TASK TO COMPLETE:
Wherever the string "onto" appears in the entries below, return the line that holds it.

= Beginning of Section =

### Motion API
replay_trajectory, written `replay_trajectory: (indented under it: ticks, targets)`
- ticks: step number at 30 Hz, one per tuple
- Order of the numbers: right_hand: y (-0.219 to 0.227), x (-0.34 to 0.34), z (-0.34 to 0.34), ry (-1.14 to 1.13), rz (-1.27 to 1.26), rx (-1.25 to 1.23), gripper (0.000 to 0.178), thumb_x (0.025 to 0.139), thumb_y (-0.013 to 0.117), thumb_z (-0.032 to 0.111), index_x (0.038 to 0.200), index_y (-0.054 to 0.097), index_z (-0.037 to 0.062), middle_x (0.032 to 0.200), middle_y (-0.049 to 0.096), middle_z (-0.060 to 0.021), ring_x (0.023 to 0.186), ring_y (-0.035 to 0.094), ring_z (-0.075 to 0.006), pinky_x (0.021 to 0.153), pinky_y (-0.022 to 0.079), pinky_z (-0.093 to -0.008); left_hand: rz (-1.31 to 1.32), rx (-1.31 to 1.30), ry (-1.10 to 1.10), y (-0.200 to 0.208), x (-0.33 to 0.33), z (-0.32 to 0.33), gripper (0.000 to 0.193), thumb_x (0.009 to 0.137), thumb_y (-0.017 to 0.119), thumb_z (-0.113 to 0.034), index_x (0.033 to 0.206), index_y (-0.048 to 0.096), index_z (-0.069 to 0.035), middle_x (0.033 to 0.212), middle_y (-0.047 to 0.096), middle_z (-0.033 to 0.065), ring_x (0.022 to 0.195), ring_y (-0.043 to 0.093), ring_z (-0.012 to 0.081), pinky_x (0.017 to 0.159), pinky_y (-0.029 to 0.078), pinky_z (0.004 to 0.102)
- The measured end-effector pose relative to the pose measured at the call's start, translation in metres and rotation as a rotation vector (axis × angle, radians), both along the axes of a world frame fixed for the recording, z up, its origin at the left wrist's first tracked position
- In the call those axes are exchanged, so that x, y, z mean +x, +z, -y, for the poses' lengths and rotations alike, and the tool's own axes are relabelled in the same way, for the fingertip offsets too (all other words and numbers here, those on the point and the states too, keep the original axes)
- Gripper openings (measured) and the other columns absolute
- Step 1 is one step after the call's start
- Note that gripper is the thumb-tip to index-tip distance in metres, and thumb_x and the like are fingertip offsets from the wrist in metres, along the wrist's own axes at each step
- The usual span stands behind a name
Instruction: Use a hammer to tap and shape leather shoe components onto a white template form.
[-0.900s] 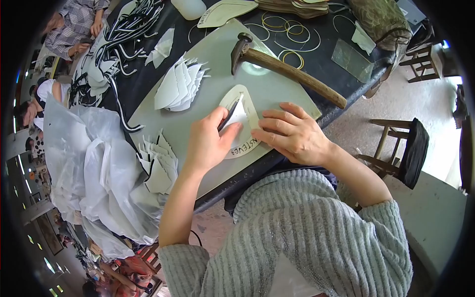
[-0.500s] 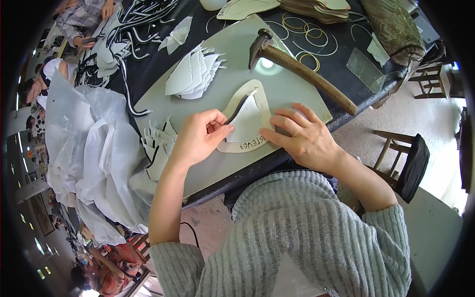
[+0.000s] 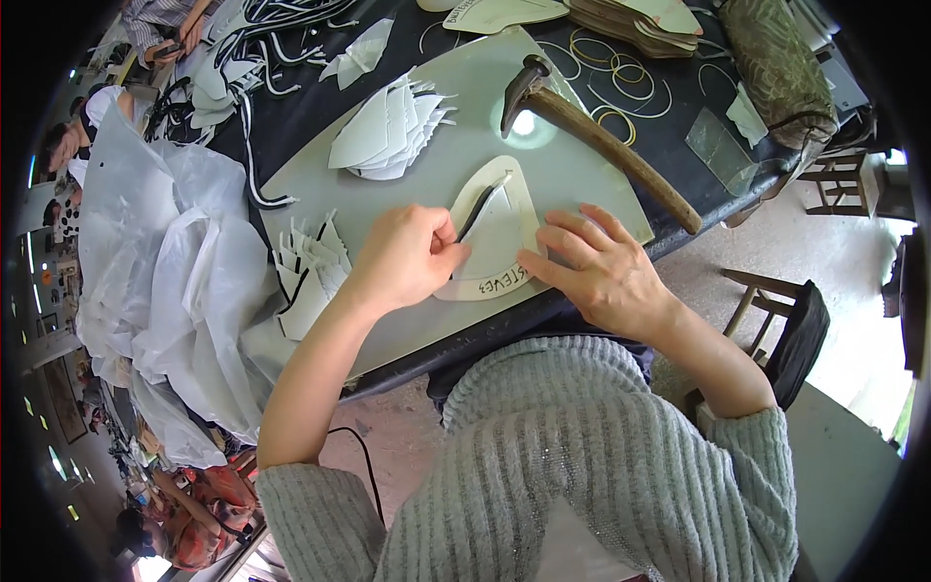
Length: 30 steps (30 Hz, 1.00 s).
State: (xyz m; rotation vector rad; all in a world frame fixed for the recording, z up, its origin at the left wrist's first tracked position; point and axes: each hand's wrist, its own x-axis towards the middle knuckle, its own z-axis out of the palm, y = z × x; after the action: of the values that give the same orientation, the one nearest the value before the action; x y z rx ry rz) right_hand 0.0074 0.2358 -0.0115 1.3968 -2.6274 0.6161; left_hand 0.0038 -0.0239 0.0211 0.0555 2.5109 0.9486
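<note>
left hand: pinched | right hand: palm down, loosely splayed

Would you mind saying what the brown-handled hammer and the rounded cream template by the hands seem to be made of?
The hammer seems to have a worn wooden handle, brown and streaky, and probably a metal head, dark with slight sheen. The template looks smooth and matte: possibly stiff card or plastic, given its flat, crisp outline.
</note>
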Motion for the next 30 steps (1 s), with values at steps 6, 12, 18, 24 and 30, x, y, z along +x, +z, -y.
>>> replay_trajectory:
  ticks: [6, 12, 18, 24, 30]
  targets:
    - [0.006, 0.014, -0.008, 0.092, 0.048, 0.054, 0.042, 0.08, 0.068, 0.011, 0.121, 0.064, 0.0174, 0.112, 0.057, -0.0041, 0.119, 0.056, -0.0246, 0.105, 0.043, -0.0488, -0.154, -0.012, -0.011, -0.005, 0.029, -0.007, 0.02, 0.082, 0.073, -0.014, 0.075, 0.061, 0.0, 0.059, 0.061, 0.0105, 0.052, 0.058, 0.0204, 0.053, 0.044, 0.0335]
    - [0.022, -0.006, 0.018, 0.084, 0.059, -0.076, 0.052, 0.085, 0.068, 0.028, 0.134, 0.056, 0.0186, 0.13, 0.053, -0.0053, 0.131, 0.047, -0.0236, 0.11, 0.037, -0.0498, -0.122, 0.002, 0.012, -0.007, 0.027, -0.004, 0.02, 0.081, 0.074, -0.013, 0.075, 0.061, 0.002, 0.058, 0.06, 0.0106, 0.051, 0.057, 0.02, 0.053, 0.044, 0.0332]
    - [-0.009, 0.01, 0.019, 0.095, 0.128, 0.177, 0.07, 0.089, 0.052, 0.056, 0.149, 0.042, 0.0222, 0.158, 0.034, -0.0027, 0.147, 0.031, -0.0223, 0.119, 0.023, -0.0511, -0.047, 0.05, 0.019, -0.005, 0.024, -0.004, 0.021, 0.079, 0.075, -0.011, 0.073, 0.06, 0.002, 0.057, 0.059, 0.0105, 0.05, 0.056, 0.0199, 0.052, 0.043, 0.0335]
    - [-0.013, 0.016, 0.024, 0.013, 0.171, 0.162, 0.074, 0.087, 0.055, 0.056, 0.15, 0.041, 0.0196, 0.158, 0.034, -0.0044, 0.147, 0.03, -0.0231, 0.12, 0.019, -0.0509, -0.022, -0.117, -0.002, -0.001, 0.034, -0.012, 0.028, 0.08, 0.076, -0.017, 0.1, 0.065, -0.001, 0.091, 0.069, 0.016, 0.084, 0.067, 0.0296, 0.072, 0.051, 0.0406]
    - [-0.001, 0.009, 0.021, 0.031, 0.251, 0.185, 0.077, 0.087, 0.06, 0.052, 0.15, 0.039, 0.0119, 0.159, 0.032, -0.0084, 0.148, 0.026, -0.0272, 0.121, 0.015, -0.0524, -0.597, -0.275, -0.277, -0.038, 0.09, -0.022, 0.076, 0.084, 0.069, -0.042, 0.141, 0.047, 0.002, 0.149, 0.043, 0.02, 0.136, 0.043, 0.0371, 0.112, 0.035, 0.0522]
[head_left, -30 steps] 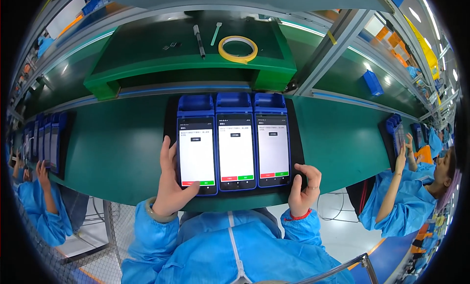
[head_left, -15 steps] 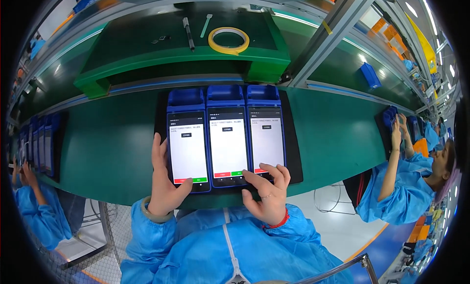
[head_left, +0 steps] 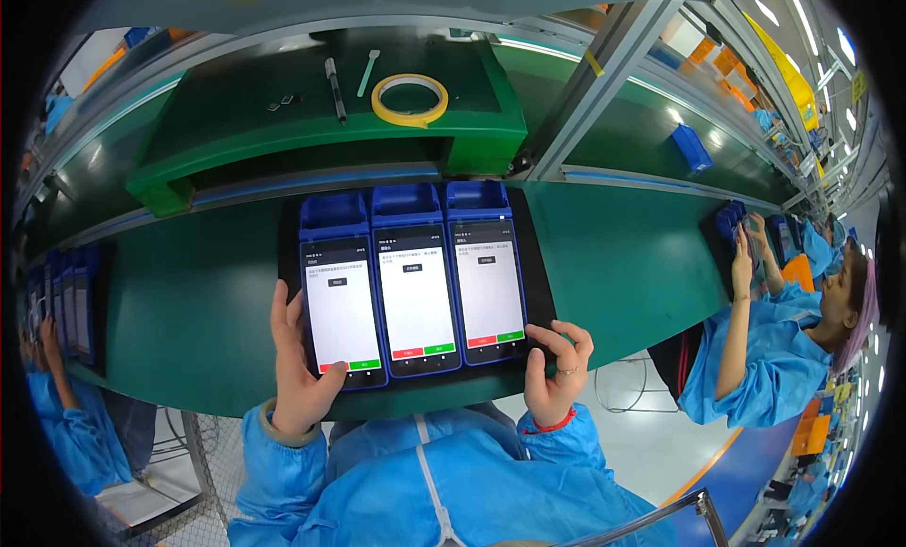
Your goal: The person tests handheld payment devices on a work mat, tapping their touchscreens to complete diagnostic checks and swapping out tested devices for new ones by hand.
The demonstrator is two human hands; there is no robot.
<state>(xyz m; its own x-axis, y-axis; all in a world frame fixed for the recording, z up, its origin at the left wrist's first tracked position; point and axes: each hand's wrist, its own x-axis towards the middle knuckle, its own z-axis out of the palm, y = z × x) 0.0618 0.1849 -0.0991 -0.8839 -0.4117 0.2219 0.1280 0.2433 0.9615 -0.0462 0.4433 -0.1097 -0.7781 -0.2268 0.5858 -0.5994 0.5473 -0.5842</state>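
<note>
Three blue handheld payment terminals lie side by side with lit white screens: a left terminal (head_left: 342,311), a middle terminal (head_left: 416,297) and a right terminal (head_left: 487,292). Each has a red and a green button low on its screen and a blue hollow compartment at its far end. My left hand (head_left: 307,388) is open against the left terminal, fingers along its left edge, thumb over the screen's bottom near the red button. My right hand (head_left: 557,375) holds nothing; its fingers are loosely bent and apart, with the index fingertip by the right terminal's lower right corner.
A black mat (head_left: 540,297) lies under the terminals on the green table (head_left: 623,273). Beyond, a green raised stand (head_left: 255,94) carries a pen (head_left: 336,92), a yellow tape roll (head_left: 379,101) and a pale green stick (head_left: 368,72). Co-workers in blue sit at both sides.
My right hand has moved right, off the middle and right terminals. My left thumb has shifted from the green button toward the red one. The left terminal's screen shows a different page.
</note>
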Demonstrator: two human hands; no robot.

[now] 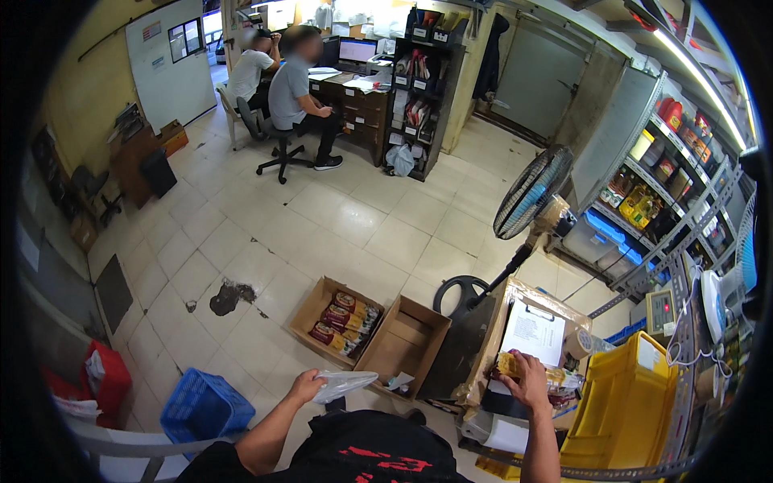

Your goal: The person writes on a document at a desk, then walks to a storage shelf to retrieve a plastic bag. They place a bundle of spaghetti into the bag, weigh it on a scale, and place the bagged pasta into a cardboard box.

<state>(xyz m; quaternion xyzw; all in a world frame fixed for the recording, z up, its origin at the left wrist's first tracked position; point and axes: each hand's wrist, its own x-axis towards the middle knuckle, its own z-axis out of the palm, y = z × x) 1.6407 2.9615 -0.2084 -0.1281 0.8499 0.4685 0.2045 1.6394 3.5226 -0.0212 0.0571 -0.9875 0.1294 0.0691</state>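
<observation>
My left hand (304, 388) is closed on the edge of a clear plastic bag (348, 385), held out in front of my body. To the right, my right hand (527, 381) grips a yellow-and-dark packet (508, 365) above a worktop, its fingers partly hiding it. More packets (564, 386) lie just right of that hand. A clipboard with a printed sheet (535, 332) lies just beyond it, and a roll of tape (577, 344) stands beside the sheet. On the floor ahead, a cardboard box (303, 315) holds several red-and-yellow packets (342, 318).
Next to that box stands another open cardboard box (407, 336) with scraps inside. A blue basket (205, 402) is at left. Yellow crates (624, 402), a standing fan (531, 193) and loaded shelving (660, 173) line the right. Two people (291, 97) sit at a far desk.
</observation>
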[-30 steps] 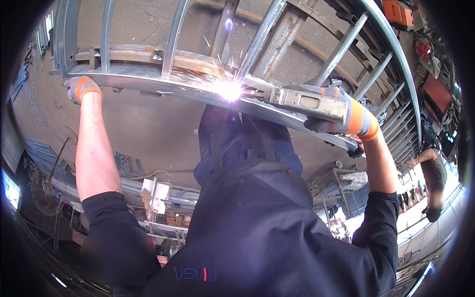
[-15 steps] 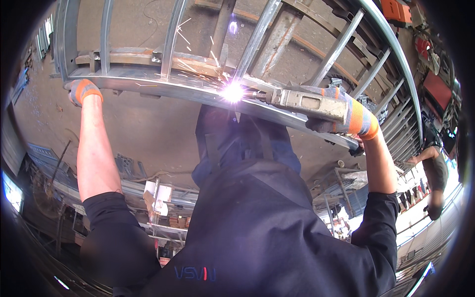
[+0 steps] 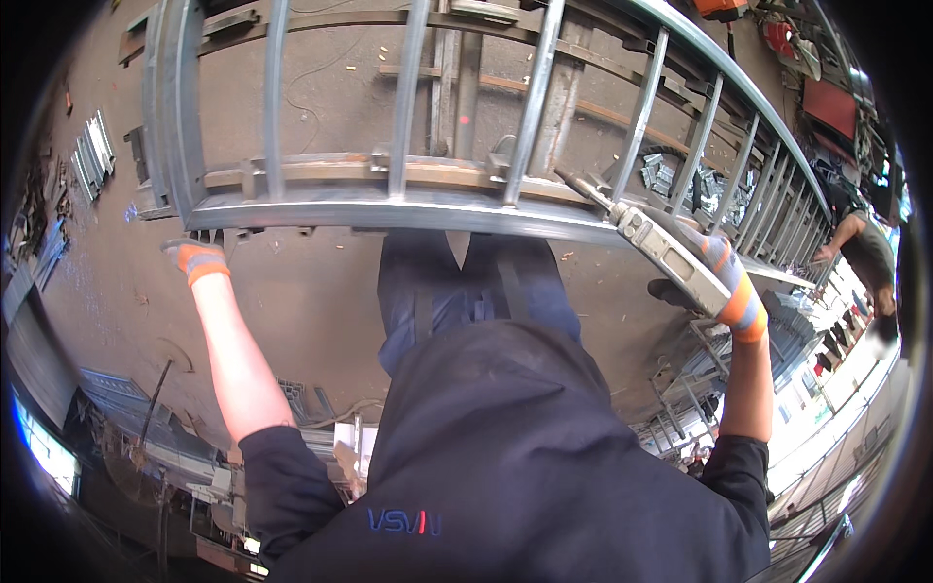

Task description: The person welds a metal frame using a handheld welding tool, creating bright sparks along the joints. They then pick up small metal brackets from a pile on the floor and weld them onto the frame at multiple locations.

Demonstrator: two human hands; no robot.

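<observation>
Boxy, beige-grey, with a recessed slot (image 3: 682, 263) and slim nozzle (image 3: 589, 190), the tool (image 3: 663, 251) slants over the near rail (image 3: 398, 214) of the metal frame (image 3: 405, 107), clasped in the right grip (image 3: 731, 276); how wide the left grip (image 3: 199, 258) is, I cannot tell

Right fingers (image 3: 698, 235) partly behind welding tool (image 3: 673, 260), metal frame (image 3: 407, 107) cut off above

The floor (image 3: 330, 301) is brownish-grey. On the left side, several silver metal strips (image 3: 94, 157) are lying on it, near one another. On the right side there is a red panel (image 3: 829, 109), and below it another person (image 3: 867, 251) is bending, with one arm stretched out. An orange object (image 3: 719, 8) is partly cut by the upper edge.
</observation>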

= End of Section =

RESULT BELOW:
Instruction: Use a hammer to tap and shape leather shoe components onto a white template form.
Task description: The person welds a metal frame using a handheld welding tool, creating bright sparks along the joints. They then pick up small metal brackets from a pile on the floor and weld them onto the frame at multiple locations.

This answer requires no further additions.